Cerita Rakyat Yogyakarta
Pulau Jawa
adalah satu dari lima pulau terbesar di Indonesia. Konon, pulau ini pada masa
lampau letaknya tidak rata atau miring. Oleh karena itu, para dewa di Kahyangan
bermaksud untuk membuat pulau tersebut tidak miring. Dalam sebuah pertemuan,
mereka kemudian memutuskan untuk mendirikan sebuah gunung yang besar dan tinggi
di tengah-tengah Pulau Jawa sebagai penyeimbang. Maka disepakatilah untuk
memindahkan Gunung Jamurdipa yang berada di Laut Selatan ke sebuah daerah tanah
datar yang terletak di perbatasan Kabupaten Sleman Provinsi Daerah Istimewa
Yogyakarta, dan Kabupaten Magelang, Boyolali, serta Klaten Provinsi Jawa
Tengah. Sementara itu, di daerah di mana Gunung Jamurdipa akan ditempatkan
terdapat dua orang empu yang sedang membuat keris sakti. Mereka adalah Empu
Rama dan Empu Pamadi yang memiliki kesaktian yang tinggi.

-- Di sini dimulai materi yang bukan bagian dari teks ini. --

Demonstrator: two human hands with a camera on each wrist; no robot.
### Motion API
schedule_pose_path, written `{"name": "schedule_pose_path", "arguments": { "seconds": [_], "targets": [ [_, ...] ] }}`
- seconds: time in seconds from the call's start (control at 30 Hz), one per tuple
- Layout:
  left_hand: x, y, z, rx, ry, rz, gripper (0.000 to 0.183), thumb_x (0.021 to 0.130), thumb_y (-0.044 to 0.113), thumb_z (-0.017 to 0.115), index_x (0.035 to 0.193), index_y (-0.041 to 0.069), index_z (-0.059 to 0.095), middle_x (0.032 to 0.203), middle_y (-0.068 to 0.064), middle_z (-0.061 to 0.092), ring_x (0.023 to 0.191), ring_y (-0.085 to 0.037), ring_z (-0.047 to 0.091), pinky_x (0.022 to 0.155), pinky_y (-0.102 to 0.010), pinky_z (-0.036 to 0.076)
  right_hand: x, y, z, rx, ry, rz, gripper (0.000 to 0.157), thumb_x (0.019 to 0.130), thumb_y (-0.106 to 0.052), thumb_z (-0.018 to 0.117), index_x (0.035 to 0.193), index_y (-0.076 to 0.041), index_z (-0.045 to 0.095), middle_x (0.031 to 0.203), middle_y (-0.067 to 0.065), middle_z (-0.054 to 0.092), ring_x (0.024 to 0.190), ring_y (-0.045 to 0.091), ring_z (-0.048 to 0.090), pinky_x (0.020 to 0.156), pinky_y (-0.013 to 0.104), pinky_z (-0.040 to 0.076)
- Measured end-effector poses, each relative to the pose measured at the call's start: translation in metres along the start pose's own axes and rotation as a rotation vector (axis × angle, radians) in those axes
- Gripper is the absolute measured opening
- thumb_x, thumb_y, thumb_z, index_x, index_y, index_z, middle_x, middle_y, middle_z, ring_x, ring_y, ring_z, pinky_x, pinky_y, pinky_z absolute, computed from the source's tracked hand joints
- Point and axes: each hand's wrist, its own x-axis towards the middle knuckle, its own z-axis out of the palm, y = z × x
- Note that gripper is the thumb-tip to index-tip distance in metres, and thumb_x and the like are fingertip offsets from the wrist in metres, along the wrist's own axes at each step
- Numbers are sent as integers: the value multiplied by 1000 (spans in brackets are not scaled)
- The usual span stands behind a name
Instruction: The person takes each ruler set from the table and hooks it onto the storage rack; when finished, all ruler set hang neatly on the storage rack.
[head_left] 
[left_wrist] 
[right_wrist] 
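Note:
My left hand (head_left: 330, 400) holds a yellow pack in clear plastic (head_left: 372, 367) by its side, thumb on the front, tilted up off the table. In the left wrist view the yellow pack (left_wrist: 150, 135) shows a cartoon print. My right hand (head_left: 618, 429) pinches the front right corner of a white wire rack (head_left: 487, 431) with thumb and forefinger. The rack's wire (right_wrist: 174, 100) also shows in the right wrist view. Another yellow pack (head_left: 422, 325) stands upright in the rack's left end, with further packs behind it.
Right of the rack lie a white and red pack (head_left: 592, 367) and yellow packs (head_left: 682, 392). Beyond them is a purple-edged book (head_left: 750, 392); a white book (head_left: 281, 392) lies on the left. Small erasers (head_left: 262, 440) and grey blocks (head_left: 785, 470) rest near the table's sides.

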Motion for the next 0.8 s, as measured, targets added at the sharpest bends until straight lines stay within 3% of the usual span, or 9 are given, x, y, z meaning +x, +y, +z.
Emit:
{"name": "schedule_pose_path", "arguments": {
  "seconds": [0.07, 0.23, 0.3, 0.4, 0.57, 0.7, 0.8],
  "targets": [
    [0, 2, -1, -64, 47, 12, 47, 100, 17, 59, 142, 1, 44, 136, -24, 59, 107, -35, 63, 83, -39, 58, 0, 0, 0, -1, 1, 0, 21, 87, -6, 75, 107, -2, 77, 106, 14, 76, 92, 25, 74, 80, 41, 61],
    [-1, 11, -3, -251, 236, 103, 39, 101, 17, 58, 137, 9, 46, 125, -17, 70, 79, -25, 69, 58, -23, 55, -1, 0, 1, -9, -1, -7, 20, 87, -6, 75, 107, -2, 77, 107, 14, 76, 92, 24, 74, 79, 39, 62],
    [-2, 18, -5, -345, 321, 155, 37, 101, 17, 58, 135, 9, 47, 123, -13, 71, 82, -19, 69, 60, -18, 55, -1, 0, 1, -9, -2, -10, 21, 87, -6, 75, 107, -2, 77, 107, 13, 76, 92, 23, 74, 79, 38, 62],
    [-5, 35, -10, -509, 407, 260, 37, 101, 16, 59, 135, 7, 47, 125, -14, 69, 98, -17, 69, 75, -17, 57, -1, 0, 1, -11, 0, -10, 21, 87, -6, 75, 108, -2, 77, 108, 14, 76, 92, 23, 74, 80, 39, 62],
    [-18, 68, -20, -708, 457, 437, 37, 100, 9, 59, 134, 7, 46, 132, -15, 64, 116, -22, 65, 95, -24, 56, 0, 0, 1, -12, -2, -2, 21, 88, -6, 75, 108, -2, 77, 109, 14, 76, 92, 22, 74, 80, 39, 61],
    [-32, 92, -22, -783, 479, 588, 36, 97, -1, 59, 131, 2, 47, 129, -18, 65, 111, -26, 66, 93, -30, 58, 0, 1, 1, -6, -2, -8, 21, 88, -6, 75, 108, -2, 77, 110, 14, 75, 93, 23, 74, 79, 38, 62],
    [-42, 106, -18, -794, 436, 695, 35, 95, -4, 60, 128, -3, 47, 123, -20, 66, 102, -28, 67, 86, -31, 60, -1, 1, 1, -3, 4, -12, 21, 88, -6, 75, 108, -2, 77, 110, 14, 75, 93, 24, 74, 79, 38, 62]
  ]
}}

Oleh karena itu, para
dewa terlebih dahulu akan menasehati kedua empu tersebut agar segera pindah ke
tempat lain sehingga tidak tertindih oleh gunung yang akan ditempatkan di
daerah itu. Raja para dewa, Batara Guru pun segera mengutus Batara Narada dan
Dewa Penyarikan beserta sejumlah pengawal dari istana Kahyangan untuk membujuk
kedua empu tersebut. Setiba di tempat itu, utusan para dewa langsung menghampiri
kedua empu tersebut yang sedang sibuk menempa sebatang besi yang dicampur
dengan bermacam-macam logam. Betapa terkejutnya Batara Narada dan Dewa
Penyarikan saat menyaksikan cara Empu Rama dan Empu Pamadi membuat keris. Kedua
Empu tersebut menempa batangan besi membara tanpa menggunakan palu dan landasan
logam, tetapi dengan tangan dan paha mereka. Kepalan tangan mereka bagaikan
palu baja yang sangat keras. Setiap kali kepalan tangan mereka pukulkan pada
batangan besi membara itu terlihat percikan cahaya yang memancar. “Maaf, Empu!
Kami utusan para dewa ingin berbicara dengan Empu berdua,” sapa Dewa
Penyarikan. Kedua empu tersebut segera menghentikan pekerjaannya dan kemudian
mempersilakan kedua utusan para dewa itu untuk duduk. “Ada apa gerangan, Pukulun?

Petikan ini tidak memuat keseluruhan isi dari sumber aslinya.